** REQUIREMENT **
Look through the material below and copy exactly the lines from the line with "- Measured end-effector" to the line with "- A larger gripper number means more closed", those two lines included.

** DATASET RECORDS **
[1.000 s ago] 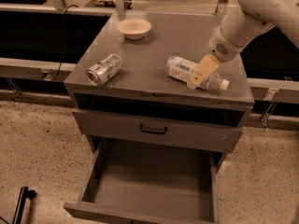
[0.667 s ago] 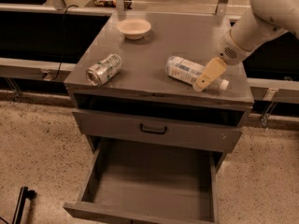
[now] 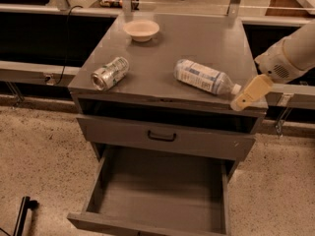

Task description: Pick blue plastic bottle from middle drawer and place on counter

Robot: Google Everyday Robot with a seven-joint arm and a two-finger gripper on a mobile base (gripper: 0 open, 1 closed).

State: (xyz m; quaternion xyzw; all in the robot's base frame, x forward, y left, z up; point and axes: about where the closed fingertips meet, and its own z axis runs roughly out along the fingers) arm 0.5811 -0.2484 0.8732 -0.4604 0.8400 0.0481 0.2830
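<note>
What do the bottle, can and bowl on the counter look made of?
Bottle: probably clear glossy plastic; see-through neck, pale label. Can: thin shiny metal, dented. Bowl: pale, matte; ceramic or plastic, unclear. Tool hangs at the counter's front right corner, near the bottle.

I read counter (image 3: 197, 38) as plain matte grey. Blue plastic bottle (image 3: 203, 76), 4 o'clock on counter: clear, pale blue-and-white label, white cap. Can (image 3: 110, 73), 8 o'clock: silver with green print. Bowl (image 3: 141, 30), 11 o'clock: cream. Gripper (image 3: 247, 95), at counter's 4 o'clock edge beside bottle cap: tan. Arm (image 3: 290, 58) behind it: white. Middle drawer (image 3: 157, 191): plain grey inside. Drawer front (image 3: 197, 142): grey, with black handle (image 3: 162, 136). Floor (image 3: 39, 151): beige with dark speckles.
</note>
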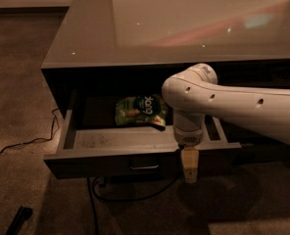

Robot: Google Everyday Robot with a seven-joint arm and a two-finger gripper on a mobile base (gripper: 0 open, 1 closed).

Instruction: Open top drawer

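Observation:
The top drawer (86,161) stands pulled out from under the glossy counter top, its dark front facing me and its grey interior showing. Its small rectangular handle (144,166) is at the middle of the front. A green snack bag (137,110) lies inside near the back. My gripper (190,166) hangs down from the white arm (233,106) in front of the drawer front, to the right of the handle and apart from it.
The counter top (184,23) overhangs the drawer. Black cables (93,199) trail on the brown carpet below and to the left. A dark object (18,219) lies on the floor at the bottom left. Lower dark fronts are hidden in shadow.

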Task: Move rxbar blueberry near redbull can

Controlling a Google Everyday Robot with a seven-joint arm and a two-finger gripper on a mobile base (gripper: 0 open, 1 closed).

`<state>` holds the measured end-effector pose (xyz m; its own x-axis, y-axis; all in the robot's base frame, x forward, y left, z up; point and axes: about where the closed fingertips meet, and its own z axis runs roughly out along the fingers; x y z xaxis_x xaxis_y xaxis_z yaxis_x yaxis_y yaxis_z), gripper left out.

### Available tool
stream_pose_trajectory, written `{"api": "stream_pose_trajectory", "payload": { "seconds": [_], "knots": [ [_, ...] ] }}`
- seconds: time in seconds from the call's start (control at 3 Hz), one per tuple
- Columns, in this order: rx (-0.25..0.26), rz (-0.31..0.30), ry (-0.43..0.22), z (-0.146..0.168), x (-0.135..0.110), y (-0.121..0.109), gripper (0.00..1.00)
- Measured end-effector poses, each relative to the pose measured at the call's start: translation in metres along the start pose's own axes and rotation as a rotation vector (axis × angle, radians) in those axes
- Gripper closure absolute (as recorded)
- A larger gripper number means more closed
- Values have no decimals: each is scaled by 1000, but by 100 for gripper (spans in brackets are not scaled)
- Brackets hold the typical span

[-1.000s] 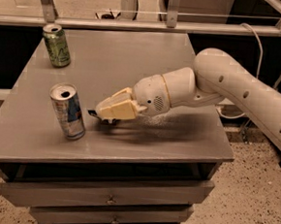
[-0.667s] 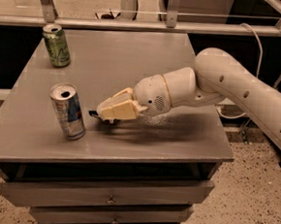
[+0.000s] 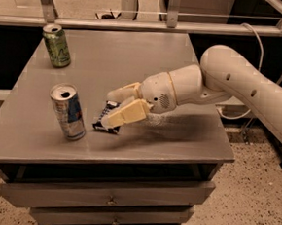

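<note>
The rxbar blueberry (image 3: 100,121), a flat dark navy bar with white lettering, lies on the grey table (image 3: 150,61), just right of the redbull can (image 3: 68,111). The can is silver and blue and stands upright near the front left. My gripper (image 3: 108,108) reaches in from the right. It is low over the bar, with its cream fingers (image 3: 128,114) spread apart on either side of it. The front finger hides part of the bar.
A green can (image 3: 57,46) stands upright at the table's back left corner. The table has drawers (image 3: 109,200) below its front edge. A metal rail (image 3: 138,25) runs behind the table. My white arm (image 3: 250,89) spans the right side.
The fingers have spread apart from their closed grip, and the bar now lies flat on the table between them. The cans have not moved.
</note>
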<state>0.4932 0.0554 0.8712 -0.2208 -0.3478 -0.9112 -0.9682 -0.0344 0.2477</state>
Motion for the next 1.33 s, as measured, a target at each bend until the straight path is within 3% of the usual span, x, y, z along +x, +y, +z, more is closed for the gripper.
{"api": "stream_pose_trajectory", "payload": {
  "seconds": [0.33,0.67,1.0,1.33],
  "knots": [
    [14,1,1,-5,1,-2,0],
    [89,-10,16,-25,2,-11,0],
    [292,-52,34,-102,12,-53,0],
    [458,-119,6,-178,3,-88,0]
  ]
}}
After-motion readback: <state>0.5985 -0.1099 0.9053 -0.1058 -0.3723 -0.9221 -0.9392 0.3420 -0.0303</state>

** COMPLETED EXERCISE **
- Measured end-effector poses, each relative to the pose measured at the call's start: translation in metres along the start pose's own axes and rotation as a rotation vector (axis × angle, radians) in those axes
- Gripper closure absolute (as recorded)
- A larger gripper number means more closed

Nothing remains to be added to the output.